Manipulating GRMs for a Robust Assessment of Heritability

Effect of SNP Density on Heritability Estimation

The density at which SNPs are sampled throughout the genome can have an important effect on heritability estimates of complex traits. In order to illustrate this point, you have been provided two large SNP datasets (250k and 500k markers) of 1,000 individuals and a file with two phenotypes (named “two_phenotypes.txt”).

Problem 4

For phenotype 1, create a GRM based on the 250,000 whole-genome SNPs (250k.bed, 250k.fam, 250k.bim) and estimate the heritability (Hints: Making a binary GRM may save you major time, and don’t forget to specify you want column 1 in the phenotype file to be used for REML analysis. See --mpheno). Provide the command.

Problem 5

Now, create a GRM based on the 500,000 whole-genome SNPs (500k.bed, 500k.fam, 500k.bim) and estimate the heritability. Provide the command.

Problem 6

How did the estimate and/or SE change and why? What might this say about SNP density and estimating heritability more generally?

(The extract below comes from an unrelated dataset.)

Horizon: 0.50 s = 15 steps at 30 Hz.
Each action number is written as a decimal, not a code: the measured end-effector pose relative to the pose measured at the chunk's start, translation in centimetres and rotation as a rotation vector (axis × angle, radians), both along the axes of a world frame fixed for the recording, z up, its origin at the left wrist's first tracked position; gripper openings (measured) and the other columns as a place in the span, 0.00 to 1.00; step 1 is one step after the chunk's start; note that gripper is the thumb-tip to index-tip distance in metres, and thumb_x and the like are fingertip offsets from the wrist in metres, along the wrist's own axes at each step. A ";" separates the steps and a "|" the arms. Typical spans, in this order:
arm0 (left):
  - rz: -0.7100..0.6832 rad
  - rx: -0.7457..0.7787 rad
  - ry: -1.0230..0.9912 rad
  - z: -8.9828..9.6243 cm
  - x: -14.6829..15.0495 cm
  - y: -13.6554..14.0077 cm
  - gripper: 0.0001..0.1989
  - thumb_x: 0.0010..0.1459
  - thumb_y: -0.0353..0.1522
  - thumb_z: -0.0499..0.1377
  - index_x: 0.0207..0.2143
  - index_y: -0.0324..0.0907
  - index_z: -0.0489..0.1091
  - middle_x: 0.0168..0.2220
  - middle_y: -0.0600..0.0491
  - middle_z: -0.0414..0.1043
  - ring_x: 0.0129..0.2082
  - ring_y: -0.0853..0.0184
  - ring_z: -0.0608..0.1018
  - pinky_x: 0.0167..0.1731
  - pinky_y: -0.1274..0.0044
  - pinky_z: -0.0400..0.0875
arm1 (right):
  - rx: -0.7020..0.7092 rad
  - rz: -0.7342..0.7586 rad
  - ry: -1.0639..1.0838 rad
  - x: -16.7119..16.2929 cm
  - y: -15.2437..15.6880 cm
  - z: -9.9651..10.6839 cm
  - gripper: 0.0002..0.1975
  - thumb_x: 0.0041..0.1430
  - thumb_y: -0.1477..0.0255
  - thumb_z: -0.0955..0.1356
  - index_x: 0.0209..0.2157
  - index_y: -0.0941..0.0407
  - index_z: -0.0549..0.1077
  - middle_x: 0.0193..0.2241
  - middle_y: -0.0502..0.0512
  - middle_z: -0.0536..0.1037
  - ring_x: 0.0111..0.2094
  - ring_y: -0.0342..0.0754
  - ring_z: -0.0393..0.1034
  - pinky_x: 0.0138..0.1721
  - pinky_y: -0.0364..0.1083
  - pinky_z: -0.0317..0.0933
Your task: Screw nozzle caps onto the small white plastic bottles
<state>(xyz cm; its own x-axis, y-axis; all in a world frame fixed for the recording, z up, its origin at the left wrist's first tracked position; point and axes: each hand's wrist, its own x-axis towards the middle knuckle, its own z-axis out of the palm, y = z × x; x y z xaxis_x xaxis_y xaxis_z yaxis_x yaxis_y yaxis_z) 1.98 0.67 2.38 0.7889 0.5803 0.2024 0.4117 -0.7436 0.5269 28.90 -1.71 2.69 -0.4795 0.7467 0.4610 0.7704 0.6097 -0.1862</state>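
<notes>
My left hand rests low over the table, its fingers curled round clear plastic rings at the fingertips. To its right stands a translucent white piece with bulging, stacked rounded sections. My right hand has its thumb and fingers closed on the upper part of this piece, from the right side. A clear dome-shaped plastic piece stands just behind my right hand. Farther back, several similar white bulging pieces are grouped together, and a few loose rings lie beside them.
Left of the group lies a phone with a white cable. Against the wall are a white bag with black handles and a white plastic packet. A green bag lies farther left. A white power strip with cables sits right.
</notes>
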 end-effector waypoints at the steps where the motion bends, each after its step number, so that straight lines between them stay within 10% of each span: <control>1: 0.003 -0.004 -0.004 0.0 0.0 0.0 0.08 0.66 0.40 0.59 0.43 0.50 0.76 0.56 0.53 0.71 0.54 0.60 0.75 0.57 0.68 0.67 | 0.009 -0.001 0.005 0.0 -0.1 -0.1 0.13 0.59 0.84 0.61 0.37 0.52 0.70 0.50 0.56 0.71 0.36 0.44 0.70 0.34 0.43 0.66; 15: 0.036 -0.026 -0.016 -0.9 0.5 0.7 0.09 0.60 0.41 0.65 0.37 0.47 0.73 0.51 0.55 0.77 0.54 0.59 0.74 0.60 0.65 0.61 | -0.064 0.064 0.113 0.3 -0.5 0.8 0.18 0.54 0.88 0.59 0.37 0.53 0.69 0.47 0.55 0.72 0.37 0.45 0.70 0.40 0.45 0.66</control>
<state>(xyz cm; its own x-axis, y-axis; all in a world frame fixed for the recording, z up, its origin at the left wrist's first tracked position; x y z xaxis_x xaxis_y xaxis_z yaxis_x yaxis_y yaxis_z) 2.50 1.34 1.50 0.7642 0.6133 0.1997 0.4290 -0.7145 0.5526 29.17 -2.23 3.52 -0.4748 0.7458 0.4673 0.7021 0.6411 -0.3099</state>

Effect of Subsetting a GRM to Causal Variants on Heritability Estimation

Some time-traveling scientists who have conducted GWAS of all humans on earth from all times deliver you a dataset containing only causal variants (causal.bed, causal.fam, causal.bim). Let’s explore how using this set of causal variants may change our estimation of heritability.

Problem 7

Create a GRM based only on the causal variants and estimate the heritability. Provide the command.

Problem 8

How did the estimate and/or SE change compared to the REML analysis with the 500K GRM? Why might this be?

Estimating Genetic Correlation of Multiple Phenotypes

Problem 9

Using the GRM generated from 500k SNPs, estimate the genetic correlation between phenotype 1 and 2 using a bivariate, rather than a univariate, REML run. Provide the command. (hint: --reml-bivar and documentation on bivariate REML analysis)

Problem 10

Which line in the output file *.hsq is genetic correlation? What does this “genetic correlation” mean?